Market Rarity & Demand
Medium ImpactSecurely attributed Masaccio panels are extremely rare; because supply is effectively zero to very low, any market appearance would attract intense attention. Demand is bifurcated between museums (which face budgetary and legal constraints) and high‑net‑worth private buyers (who can pay top prices but may be cautious about contested attributions and export limitations). Recent high‑profile Old Master sales demonstrate willingness to pay significant sums for fresh, authenticated material, but patrimony issues and scholarly dispute mean realized prices vary widely and are highly context dependent.
Sale History
Virgin and Child (central panel of the Pisa Polyptych) has never been sold at public auction.
Masaccio's Market
Masaccio occupies an outsized place in art history relative to the number of surviving portable works. His innovations in perspective and naturalistic modelling mark a turning point in Western painting, but most canonical works (notably his frescoes) are immobile and held by institutions. Consequently his market presence is minimal and liquidity low; when a securely attributed panel appears, rarity elevates demand from leading museums and well‑funded private collectors. Price formation is episodic and driven by institutional budgets, legal controls and scholarly consensus, which supports high valuations for authentic works but makes realized prices infrequent and unpredictable.
Comparable Sales
Salvator Mundi
Leonardo da Vinci
Record public‑market price for a canonical Renaissance masterpiece; while far more famous and singular than Masaccio, it defines the extreme upper bound the market has paid for a major Renaissance autograph work.
$450.3M
2017, Christie's New York
~$585.4M adjusted
A Rediscovered Michelangelo Drawing (study)
Michelangelo Buonarroti
Recent high‑end sale for an authenticated Renaissance autograph work (drawing). Demonstrates that exceptional, securely attributed Renaissance material can reach low‑tens of millions at public sale—even if in a different medium—so is a realistic upper‑mid benchmark for rarity/collector appetite.
$24.4M
2022, Christie's Paris
~$26.8M adjusted
Attributed panel (circle of Andrea di Giusto) — Dorotheum
Attributed to Andrea di Giusto (or circle)
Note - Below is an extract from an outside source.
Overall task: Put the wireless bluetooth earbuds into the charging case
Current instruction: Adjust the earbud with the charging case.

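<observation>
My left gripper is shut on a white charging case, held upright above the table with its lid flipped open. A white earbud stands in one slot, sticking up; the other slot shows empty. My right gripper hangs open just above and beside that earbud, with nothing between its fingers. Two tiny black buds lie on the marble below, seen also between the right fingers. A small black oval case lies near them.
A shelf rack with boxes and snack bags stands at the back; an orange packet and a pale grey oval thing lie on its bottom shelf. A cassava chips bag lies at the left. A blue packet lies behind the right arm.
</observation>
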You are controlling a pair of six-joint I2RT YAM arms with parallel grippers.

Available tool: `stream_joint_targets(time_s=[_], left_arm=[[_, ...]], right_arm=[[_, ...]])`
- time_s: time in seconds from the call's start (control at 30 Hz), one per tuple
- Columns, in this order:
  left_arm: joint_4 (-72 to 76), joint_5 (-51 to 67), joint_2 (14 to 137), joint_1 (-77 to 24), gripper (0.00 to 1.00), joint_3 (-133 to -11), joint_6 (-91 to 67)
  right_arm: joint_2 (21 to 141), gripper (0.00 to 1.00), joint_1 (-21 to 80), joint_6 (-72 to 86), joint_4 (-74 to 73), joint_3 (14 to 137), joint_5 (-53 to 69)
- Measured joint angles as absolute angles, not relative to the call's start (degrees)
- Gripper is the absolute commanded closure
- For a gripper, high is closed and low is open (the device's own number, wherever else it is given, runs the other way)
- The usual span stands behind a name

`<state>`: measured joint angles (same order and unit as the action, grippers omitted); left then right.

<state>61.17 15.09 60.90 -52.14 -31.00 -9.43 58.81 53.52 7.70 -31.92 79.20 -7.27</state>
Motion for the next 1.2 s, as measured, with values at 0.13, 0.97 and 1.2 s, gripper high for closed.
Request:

Example of market outcomes for Quattrocento/attributed/circle material: substantially lower realized values than securely attributed masterpieces. Useful as a lower‑end floor when attribution or condition is in doubt.
$22K
2024, Dorotheum (April 2024 sale; attributed/circle lot)
~$22K adjusted
Current Market Trends
The Old Masters market remains supply‑constrained; demand for exceptional, securely attributed early Renaissance works is strong among museums and high‑net‑worth collectors but moderated by cultural‑property rules and cautious institutional budgets. Recent high‑profile sales show appetite for rarity, yet provenance, exportability and technical certainty increasingly determine outcomes. Institutional priorities often favour loans and research rather than outright purchases, narrowing immediate institutional demand and shifting emphasis to private buyers for the highest‑value portable works. These dynamics justify a wide valuation band tied to attribution, condition and exportability.